#### [Problem requirements]
Only a number is required: how many lines of the material contain the word "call"?

□ □ □

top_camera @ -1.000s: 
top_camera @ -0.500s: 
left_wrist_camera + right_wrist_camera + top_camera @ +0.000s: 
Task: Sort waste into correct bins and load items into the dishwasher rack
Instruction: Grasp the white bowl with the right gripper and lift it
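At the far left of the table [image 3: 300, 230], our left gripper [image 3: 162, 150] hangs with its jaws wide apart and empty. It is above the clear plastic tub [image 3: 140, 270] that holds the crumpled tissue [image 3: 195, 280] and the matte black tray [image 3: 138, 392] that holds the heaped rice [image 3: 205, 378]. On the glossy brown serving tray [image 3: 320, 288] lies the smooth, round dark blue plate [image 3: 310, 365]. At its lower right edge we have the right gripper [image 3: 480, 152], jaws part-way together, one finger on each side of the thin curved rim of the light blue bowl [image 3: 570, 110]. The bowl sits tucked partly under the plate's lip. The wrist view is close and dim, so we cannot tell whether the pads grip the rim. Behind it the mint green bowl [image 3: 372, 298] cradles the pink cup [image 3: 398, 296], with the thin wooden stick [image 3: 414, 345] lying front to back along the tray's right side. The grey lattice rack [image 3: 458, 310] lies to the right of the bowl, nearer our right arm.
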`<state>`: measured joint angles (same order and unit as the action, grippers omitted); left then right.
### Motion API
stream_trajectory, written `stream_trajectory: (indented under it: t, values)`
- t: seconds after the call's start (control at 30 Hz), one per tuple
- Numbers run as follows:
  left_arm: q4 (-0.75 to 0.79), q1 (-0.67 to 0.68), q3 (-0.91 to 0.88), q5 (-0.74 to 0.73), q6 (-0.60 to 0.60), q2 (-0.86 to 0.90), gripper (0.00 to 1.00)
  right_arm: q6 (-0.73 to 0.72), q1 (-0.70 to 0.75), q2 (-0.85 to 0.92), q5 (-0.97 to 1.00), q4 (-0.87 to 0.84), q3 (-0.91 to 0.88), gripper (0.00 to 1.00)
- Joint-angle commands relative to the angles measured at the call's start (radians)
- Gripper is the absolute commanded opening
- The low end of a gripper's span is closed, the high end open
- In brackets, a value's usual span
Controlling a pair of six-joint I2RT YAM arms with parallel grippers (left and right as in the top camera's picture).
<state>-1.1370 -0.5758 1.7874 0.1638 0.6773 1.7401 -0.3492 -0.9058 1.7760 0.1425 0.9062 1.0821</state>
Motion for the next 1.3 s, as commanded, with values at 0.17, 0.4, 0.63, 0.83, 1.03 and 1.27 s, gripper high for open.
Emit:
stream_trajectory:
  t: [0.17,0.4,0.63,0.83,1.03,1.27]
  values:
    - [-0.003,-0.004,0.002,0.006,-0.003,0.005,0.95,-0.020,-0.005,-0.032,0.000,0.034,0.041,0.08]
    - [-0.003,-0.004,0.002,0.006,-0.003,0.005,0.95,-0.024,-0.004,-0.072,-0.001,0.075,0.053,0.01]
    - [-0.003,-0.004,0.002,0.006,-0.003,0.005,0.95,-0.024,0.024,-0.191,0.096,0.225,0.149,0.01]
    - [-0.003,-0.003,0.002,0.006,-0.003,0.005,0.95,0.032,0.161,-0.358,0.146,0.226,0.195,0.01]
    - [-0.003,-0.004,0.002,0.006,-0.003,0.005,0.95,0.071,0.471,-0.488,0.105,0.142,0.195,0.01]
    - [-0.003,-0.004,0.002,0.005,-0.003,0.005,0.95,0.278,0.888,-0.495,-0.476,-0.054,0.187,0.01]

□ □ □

#### [Completed exercise]
2